UPDATE (13 March): Right down to the word “tribute.” Compare the post on the recent U.S. deal with North Korea, below, with yesterday’s editorial from the Washington Post on the same subject. Thanks for coming out guys, way to be the ball, way to lead.

UPDATE (2 March): The AP’s new Pyongyang bureau weighs in on the new agreement in this article from the Washington Post. Not surprisingly, the citizens of Pyongyang allowed to speak to the AP are mistrustful of the U.S. and not very hopeful of any reduction in tensions. Going forward, it will be interesting to see what kind of reports this new bureau will be able to dispatch from the North.

Not to be overly pessimistic, but unless you are a starving North Korean, the recent headlines (JoongAng Daily, Washington Post) about North Korea agreeing to suspend nuclear weapons testing, long-range missile launches, and uranium enrichment activities for U.S. food aid really don’t mean much.

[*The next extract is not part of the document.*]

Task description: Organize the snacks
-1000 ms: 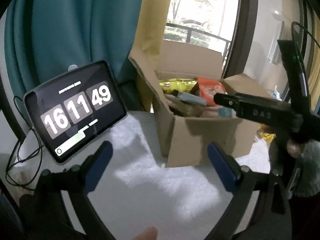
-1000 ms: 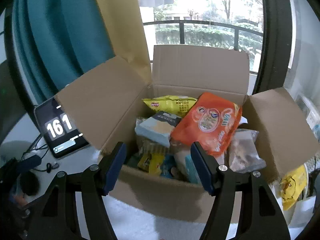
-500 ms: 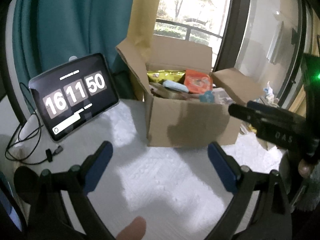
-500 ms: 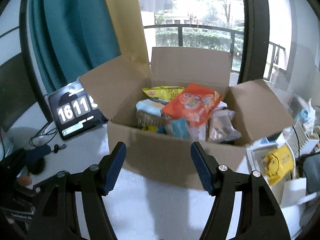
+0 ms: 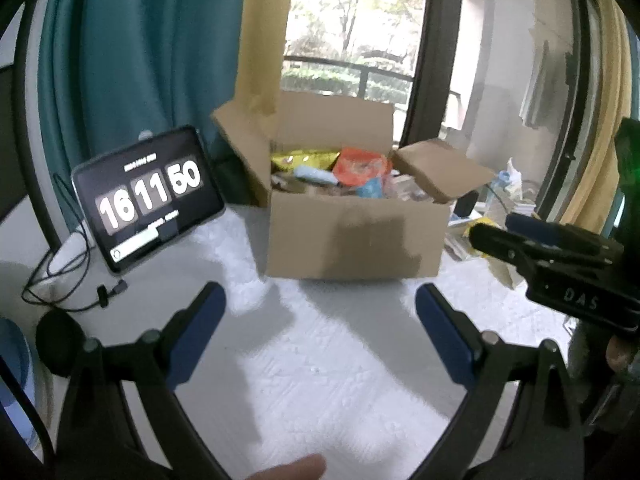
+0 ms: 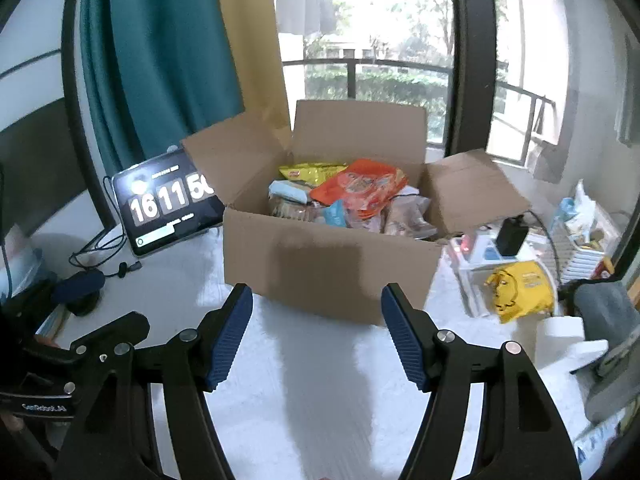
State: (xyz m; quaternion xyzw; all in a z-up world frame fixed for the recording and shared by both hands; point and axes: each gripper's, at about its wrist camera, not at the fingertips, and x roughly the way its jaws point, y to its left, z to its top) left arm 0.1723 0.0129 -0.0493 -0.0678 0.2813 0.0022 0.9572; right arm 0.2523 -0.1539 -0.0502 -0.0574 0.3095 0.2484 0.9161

As South Korea trades in electronics, cars, and the rest, North Korea trades in international tension. The recent deal allows the North to acquire 240-300,000 tons (accounts vary) of badly needed food aid from the U.S. in return for hitting pause, not stop, on its nuclear and long-range missile development programs. Once the food arrives, there is little to prevent Pyongyang from resuming either of these activities.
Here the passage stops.